The government shutdown is hurting Massachusetts. Some 45,000 federal jobs are on the line; the state is losing $18.6 million in tourism weekly; infrastructure projects are being delayed; veterans are waiting for essential services; and families that rely on SNAP and EBT benefits are wondering where their next meal will come from. 

The state’s 5th District — a hub for research, medicine and academia — is bracing for cuts to research contracts, and labs are having to scale back hiring, with ripple effects for the entire economy.

For Rep. Katherine Clark, the second-highest-ranking House Democrat, this carnage is a political pawn. “Shutdowns are terrible, and, of course, there will be families that are going to suffer,” she said on Fox News. “But it is one of the few leverage times we have.”

Her words are callous, but in a sense, we should be grateful for her honesty, because it means Democrats are saying the quiet part out loud: The party is holding the government hostage to stick it to political enemies, not caring whether the victims who get caught in the crossfire are veterans or single moms or cancer researchers or any other constituents they are charged with representing.

And what are Democrats holding the government hostage over? Obamacare subsidies from the COVID era that Democrats claimed were temporary four years ago.

The American Rescue Plan, signed into law by then-President Joe Biden in 2021, expanded the eligibility criteria for enhanced premium tax credits.
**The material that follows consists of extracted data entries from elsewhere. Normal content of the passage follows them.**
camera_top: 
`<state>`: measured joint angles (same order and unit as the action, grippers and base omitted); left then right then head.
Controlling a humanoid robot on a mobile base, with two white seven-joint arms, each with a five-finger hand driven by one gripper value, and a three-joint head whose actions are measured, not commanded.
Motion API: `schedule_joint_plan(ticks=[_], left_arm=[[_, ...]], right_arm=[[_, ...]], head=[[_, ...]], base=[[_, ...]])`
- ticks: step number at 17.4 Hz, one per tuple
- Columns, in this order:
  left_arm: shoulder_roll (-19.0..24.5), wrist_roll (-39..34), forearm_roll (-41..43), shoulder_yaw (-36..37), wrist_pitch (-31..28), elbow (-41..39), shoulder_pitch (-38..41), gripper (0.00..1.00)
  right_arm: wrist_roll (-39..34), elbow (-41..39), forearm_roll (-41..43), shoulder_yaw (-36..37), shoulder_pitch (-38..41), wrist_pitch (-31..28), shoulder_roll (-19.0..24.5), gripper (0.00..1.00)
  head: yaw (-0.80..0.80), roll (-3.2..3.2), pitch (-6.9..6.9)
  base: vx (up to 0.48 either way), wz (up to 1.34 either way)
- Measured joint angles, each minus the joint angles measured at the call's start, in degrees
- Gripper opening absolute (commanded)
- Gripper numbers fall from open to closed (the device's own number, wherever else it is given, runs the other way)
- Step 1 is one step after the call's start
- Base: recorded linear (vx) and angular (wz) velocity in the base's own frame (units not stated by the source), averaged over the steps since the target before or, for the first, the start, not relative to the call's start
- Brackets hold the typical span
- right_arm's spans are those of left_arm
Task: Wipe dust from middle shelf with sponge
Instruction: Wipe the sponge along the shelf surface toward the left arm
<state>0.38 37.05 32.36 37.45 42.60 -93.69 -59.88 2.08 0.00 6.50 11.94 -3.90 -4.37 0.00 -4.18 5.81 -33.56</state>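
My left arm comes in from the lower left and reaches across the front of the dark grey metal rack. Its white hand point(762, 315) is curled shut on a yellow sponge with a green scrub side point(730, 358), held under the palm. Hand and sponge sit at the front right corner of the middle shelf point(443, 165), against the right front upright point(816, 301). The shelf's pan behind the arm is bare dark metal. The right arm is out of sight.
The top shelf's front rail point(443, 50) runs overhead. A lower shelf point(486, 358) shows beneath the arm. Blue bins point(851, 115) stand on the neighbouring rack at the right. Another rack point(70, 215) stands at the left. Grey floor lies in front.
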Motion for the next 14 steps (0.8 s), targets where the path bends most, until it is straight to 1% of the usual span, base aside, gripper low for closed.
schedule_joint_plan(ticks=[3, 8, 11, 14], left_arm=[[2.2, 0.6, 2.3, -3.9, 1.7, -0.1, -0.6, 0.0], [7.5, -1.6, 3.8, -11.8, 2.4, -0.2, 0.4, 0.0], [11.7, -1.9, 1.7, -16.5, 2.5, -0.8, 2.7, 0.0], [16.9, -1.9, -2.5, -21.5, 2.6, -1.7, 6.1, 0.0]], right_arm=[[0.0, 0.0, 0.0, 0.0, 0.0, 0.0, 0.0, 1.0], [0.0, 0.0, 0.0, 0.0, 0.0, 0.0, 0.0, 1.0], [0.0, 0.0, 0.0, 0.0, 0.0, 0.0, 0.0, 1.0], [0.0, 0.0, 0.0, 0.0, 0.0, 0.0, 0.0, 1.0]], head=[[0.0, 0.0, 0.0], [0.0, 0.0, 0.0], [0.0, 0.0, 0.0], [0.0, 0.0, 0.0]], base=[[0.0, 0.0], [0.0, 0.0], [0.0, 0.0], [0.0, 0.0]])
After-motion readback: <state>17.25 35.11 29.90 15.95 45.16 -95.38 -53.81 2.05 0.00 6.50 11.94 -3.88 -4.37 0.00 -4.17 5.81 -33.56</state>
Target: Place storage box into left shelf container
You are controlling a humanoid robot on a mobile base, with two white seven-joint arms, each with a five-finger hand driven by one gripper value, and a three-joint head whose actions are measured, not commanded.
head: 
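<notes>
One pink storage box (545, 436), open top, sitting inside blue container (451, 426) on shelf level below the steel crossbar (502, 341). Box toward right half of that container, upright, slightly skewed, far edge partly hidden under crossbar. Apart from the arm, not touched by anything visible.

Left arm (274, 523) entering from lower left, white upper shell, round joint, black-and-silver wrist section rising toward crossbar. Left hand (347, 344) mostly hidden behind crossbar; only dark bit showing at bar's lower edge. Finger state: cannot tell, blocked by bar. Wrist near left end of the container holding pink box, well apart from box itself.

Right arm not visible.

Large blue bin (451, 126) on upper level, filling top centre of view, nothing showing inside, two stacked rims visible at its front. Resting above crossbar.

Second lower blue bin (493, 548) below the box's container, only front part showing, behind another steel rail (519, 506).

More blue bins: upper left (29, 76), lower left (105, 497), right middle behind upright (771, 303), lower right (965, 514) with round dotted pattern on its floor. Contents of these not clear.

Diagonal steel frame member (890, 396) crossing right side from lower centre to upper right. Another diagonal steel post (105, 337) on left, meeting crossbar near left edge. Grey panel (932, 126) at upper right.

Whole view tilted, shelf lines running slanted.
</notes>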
These were never intended to be permanent, and if allowed to continue beyond their current duration, they would become fiscally unsustainable. The Congressional Budget Office and Joint Committee on Taxation found that these credits would increase federal deficits by $34.2 billion over a decade.

Worse yet, these subsidies have had a distorting effect: providers have been able to charge higher and higher rates because they know the government will pay them bigger and bigger subsidies, regardless of how much they charge. That means the overall cost increases, and tax dollars go into the pockets of health insurance executives while doctors and nurses are burdened by growing layers of bureaucracy.

While it’s near impossible to justify keeping the government shut down for this long for any reason, it is downright absurd to shut the government down over subsidies that Democrats wrote to expire for a deceptively named piece of legislation that has not given Americans more affordable health care.

Democrats have tried to convince the public that letting these subsidies expire is tantamount to “Republicans taking away your healthcare.” Still, the truth is that the so-called Affordable Care Act has precluded efficiency and transparency in the healthcare market, especially with subsidies like these.

This is what people in my Massachusetts district are being used as “leverage” for: a system that isn’t even serving them, and that has made healthcare less accessible and less affordable for them. Especially in an area with numerous doctors, medical schools, biotech and pharmaceutical firms, and research centers, Rep. Clark should be concerned about how much the ACA has hindered healthcare rather than mindlessly defending a piece of legislation that has served neither patients nor doctors.

I see Republican lawmakers going to their districts and ensuring that their constituents are heard. But where is Clark? On news channels, apparently, talking about how little regard she has for those she is supposed to serve.

It is unconscionable that a congresswoman, especially given her position as the Democratic Whip, is sitting around playing political games in Washington while throwing Massachusetts — and the country — under the bus.

Republicans have rightly held their ground — if they didn’t, the failures in American healthcare would only continue to compound. Now it’s on Democrats to keep their word that temporary subsidies will be temporary, and end this shutdown once and for all before more families needlessly suffer.